La Cour d’appel a pris soin de souligner que, même après une conclusion d’outrage, les parties à ce différend « ont le pouvoir de régler leurs différends à leurs propres conditions ».
Bien qu’il y ait eu une opinion dissidente dans l’affaire, la dissidence portait uniquement sur la question de savoir si l’ordonnance violée était « claire et sans équivoque », ce qui, de l’avis du juge dissident, n’était pas le cas.

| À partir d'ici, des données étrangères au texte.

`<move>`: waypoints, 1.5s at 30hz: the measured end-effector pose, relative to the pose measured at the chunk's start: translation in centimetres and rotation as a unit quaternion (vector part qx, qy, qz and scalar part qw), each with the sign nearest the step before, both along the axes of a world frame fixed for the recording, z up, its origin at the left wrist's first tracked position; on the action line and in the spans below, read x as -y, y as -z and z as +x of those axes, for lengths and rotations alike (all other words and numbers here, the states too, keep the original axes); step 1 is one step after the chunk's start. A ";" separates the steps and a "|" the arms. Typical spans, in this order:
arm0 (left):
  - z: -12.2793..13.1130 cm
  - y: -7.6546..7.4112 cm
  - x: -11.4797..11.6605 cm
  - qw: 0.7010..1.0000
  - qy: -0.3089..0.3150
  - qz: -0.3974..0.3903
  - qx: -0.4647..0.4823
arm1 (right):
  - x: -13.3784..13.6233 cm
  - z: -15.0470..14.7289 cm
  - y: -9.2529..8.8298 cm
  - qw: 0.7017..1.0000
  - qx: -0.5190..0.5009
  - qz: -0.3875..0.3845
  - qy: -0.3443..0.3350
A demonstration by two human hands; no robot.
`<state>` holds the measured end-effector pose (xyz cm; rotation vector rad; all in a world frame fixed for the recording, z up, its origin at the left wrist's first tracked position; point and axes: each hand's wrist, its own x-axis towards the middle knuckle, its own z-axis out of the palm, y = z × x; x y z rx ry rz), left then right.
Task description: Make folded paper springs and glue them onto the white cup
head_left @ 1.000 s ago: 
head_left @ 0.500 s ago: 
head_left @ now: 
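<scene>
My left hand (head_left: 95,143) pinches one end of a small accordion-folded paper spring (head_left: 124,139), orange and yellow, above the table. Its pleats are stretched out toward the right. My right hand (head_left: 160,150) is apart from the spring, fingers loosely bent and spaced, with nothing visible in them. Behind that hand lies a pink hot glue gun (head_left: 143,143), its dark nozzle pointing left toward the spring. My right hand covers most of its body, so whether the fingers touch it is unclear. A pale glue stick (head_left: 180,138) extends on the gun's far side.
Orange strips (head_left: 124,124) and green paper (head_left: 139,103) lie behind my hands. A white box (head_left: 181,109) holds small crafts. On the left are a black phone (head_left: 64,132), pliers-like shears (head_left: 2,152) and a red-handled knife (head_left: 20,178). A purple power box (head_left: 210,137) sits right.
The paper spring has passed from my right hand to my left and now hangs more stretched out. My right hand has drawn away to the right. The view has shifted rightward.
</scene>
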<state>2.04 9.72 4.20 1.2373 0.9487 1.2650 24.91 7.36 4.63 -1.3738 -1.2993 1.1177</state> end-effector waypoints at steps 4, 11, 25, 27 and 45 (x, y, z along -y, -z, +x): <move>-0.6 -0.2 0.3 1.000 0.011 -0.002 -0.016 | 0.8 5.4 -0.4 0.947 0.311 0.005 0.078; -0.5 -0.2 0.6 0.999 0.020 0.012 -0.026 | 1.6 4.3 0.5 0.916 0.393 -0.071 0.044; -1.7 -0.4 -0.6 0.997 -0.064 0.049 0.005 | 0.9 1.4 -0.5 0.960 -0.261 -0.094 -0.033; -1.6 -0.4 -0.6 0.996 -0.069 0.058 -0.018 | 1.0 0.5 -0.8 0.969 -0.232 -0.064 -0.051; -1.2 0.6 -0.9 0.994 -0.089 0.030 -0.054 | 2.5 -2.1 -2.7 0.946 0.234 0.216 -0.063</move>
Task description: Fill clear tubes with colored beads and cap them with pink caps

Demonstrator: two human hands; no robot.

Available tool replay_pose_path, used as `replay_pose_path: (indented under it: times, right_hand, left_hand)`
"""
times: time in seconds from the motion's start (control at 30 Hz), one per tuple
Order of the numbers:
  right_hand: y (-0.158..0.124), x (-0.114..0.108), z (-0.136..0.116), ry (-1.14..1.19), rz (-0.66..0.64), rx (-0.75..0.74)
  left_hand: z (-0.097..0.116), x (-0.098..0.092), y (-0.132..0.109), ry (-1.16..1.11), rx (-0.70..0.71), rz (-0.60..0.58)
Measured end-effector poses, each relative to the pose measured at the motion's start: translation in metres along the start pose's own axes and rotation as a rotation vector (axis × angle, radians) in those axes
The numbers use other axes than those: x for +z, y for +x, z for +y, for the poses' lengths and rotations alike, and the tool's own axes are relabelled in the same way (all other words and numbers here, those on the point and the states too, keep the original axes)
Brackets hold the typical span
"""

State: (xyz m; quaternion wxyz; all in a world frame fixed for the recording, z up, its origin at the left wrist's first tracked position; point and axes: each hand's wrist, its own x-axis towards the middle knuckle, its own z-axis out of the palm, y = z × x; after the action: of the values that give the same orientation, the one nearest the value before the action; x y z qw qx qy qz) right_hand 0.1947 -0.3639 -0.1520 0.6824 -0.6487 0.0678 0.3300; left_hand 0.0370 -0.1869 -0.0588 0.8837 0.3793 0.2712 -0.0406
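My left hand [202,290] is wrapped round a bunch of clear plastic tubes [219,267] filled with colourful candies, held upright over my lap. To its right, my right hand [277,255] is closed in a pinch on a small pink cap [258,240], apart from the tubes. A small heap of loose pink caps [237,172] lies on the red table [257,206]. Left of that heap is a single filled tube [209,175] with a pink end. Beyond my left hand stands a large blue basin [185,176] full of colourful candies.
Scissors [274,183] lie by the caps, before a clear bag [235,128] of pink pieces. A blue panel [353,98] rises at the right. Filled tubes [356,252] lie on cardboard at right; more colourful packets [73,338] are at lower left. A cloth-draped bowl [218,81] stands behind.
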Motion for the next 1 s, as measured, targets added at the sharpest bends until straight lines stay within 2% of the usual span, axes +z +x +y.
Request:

Alors, les pénalités personnelles de Boily rendront-elles les administrateurs à réfléchir à deux fois avant de se joindre à un conseil d’administration, en particulier un conseil d’administration sans but lucratif où les administrateurs ne sont généralement pas rémunérés? Bien qu’elle doive amener les administrateurs à réfléchir attentivement à leurs actions en tant qu’administrateurs, les actes dont on se plaint dans l’affaire Boily étaient tellement exagérés que la décision ne devrait pas freiner la capacité des sociétés d’attirer de nouveaux talents au sein de leurs conseils d’administration. Mais Boily sert au moins à aider à définir des paramètres externes sur le mauvais comportement des administrateurs.